Deputadas defendem mais mulheres na política em solene que homenageou o voto feminino

05/03/2020 - 16:19  

Deputadas de diferentes partidos defenderam nesta quinta-feira (5), na Câmara dos Deputados, uma maior presença feminina nos espaços de poder. Elas esperam que neste ano de eleições municipais aumente o número de mulheres nas câmaras de vereadores e nas prefeituras brasileiras.

“As pautas femininas são todas as pautas. As pautas da educação, as pautas da saúde, as pautas econômicas. Quando a gente fala de cidadania, do idoso, de inclusão, do direito de ir e vir sem sermos atacadas, nessa hora não temos cor partidária, temos a defesa do artigo 5º da Constituição [que preconiza a igualdade de homens e mulheres]”, afirmou a 1ª secretária da Câmara, deputada Soraya Santos (PL-RJ).
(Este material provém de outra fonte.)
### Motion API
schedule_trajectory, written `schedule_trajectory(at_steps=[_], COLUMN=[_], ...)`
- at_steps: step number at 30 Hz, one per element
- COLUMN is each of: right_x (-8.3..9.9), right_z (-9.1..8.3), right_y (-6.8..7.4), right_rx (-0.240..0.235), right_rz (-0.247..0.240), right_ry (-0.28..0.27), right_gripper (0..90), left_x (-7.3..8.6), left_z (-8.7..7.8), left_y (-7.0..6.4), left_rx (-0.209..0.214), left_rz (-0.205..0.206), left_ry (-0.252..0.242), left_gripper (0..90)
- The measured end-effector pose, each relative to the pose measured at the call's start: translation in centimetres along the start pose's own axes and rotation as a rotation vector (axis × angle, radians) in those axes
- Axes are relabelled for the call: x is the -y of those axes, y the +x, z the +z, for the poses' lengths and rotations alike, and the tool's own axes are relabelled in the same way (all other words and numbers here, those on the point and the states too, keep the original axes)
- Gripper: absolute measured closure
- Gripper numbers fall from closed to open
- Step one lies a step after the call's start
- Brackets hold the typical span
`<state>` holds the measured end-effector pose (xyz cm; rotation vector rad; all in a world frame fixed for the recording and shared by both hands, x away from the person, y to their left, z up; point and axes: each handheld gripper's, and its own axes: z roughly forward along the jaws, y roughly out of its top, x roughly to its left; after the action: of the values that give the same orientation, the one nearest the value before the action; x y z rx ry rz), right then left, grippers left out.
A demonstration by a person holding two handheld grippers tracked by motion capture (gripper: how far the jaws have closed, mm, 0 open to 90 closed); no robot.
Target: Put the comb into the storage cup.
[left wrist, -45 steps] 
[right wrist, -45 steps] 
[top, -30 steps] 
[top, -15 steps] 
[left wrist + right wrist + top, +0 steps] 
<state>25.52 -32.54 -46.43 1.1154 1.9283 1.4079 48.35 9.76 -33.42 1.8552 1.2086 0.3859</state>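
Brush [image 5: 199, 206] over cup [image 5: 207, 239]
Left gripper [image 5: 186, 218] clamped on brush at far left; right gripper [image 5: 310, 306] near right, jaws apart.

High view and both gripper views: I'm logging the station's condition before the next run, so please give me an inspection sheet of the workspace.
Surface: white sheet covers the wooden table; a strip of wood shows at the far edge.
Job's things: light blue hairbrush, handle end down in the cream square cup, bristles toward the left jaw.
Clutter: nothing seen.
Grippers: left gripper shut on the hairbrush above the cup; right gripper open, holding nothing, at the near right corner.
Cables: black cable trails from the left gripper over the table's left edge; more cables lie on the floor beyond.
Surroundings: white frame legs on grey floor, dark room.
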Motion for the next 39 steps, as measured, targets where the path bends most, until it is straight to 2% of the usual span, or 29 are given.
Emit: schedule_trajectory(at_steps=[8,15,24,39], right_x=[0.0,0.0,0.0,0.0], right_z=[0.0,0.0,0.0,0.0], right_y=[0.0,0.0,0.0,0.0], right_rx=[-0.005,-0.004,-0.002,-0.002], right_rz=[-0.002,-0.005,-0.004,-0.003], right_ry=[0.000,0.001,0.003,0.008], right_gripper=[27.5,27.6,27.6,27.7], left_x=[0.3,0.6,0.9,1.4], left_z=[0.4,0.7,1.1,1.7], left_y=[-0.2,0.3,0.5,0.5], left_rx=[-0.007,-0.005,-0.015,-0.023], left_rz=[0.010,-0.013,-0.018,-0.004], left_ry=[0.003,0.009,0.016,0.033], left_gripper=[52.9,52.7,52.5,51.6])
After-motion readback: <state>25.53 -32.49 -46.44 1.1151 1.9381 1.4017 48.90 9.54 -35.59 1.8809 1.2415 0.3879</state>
Ela participou da sessão solene em homenagem ao dia da conquista do voto feminino no Brasil, 24 de fevereiro de 1932, no governo de Getúlio Vargas. “Assim como as sufragistas, não vamos parar enquanto o artigo 5º da Constituição não for respeitado. Para isso, temos que ter mais mulheres na política”, destacou ainda Soraya Santos.

Michel Jesus/Câmara dos Deputados
Sessão Solene em Homenagem ao Dia da Conquista do Voto Feminino. Dep. Rosangela Gomes (REPUBLICANOS - RJ)
Deputada Rosangela Gomes, que sugeriu a sessão, defendeu cotas para mulheres no Legislativo

Todas representadas
O desejo da deputada Rosangela Gomes (Republicanos-RJ), que sugeriu a sessão solene, é firmar a conquista do voto das mulheres, o que se daria justamente com a maior participação na vida pública. “O mais importante hoje é termos cotas de assentos nas casas de lei”, defendeu. “Precisamos garantir o espaço das mulheres no Parlamento, das mulheres negras, pobres e periféricas, como eu”, disse.

De seu lado, a deputada Joenia Wapichana (Rede-RR) lembrou que é a primeira mulher indígena a ser eleita deputada federal, em um País que até 30 anos atrás tutelava os povos indígenas. “Eu sou a primeira mulher deputada indígena, mas não quero ser a última nem a única. Porque viemos somar. Porque o que falta aqui são mais mulheres”, reclamou.

Para a deputada Erika Kokay (PT-DF), a conquista do voto feminino representa o rompimento de um aspecto da desumanização da mulher. “O que é impedir as mulheres de escolher quem vai representá-las em todos os Poderes, o direito ao voto? É uma desumanização. O que é nos tirar a voz? É uma desumanização”, declarou.

Histórico
As primeiras discussões sobre o voto feminino no Brasil ocorreram na época da elaboração da Constituição de 1891, a primeira da República. O texto constitucional acabou por não prever o direito, mas também não o proibiu.

Os movimentos sufragistas, no entanto, continuaram. Em 1932, o Código Eleitoral Provisório definiu como eleitor o cidadão maior de 21 anos, sem distinção de sexo.

A Constituição de 1934 confirmou o direito, que só ficou definitivamente livre de qualquer restrição em 1965. Até então, normas infraconstitucionais restringiam o voto às mulheres com profissão remunerada. Finalmente, a Constituição de 1988 estendeu o direito às mulheres analfabetas, para quem o voto é facultativo.

Em mensagem enviada ao Plenário, o presidente da Câmara, Rodrigo Maia, destacou que as mulheres foram e continuam sendo grandes propulsoras de mudanças. “A luta [pelo voto feminino] remete à luta por liberdade e democracia. Enfatizo a palavra ‘luta’, a fim de que se reponha a verdade e se desmitifique a ideia de que o direito das mulheres ao sufrágio resultou de uma concessão arbitrária dos governantes – e, portanto, dos homens –, quando se tratou de um processo”, observou.

A atual legislatura conta com 76 deputadas de um total de 513 parlamentares. Para o deputado Bibo Nunes (PSL-RS), no momento em que as mulheres forem maioria na política, haverá “uma política séria, honrada e justa no Brasil”.